-- ASSIGNMENT --
Read the lines of the data below and retrieve those with "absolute".

---

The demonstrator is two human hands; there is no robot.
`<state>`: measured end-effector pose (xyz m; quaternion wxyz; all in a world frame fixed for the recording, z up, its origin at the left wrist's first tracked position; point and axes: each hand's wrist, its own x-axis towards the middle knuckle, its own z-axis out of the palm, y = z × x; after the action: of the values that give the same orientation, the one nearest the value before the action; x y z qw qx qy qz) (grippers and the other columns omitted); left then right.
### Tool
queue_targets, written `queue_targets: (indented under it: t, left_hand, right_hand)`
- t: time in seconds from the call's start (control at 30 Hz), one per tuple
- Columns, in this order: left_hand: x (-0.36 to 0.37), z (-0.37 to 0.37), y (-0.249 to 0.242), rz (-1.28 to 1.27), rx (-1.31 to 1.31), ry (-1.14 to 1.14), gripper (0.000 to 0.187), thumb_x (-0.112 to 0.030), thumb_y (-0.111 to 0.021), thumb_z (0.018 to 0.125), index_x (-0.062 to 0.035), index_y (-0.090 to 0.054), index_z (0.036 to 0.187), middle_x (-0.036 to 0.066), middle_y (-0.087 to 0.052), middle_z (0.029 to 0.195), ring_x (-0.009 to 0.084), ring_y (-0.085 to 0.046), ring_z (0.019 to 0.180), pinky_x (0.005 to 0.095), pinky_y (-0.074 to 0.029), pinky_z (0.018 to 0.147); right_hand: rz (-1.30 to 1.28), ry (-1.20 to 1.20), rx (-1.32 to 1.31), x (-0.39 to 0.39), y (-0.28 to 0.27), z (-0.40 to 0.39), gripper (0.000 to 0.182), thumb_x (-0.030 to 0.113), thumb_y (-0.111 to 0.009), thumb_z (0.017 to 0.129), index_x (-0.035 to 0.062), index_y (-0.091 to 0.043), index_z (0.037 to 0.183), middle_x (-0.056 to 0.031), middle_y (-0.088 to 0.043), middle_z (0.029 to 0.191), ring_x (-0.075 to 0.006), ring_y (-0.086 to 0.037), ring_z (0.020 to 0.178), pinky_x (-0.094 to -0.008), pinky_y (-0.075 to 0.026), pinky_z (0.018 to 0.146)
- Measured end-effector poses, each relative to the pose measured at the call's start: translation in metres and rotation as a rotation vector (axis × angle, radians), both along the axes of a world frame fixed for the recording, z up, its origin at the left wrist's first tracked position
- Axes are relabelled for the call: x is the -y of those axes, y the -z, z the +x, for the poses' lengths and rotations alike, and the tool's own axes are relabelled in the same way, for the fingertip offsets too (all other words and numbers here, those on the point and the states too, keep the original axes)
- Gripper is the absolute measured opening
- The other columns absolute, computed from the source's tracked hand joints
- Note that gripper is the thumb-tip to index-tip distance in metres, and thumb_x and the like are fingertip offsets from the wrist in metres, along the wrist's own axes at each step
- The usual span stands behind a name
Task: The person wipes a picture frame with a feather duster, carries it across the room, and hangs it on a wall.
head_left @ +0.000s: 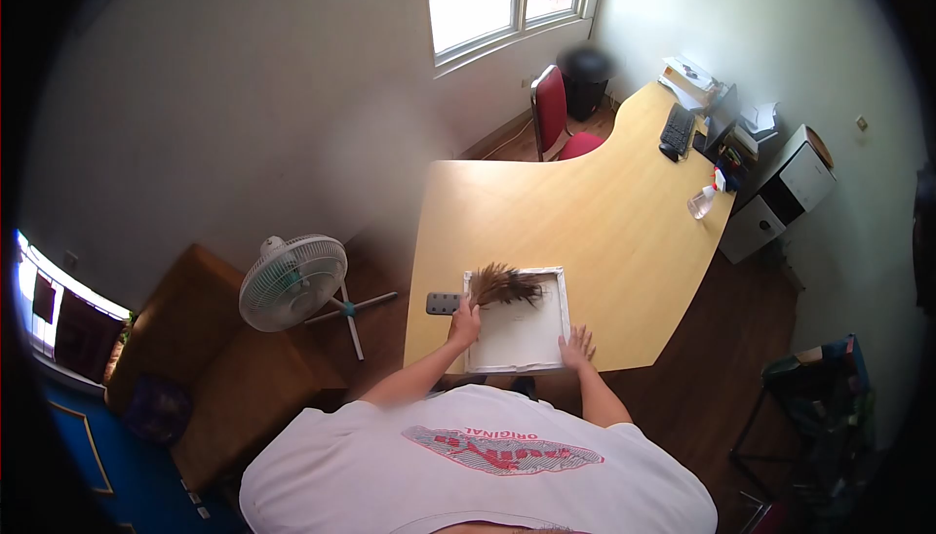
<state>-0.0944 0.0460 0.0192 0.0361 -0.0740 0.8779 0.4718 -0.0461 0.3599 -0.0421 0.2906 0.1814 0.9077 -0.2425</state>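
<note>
A white stretched canvas (517, 337), its back and frame facing up, lies at the near edge of the wooden desk (575, 212). My left hand (465, 323) is closed around the handle end of a brown feather duster (507, 286), whose feathers spread over the far part of the canvas. The handle itself is mostly hidden by the fingers. At the canvas's right edge rests my right hand (577, 347), fingers spread, touching the frame. Just left of the canvas lies a dark grey slab with round dots (444, 304).
A spray bottle (701, 202), mouse (668, 153) and keyboard (678, 128) sit on the desk's far right. A standing fan (293, 282) is on the floor at left, before a brown sofa (234, 388). A red chair (554, 115) stands behind the desk.
</note>
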Motion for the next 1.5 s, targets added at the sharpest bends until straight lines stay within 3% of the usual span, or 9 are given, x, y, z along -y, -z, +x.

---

-- SOLUTION TO THIS EXERCISE --
- Gripper is the absolute measured opening
- The other columns absolute, computed from the source's tracked hand joints

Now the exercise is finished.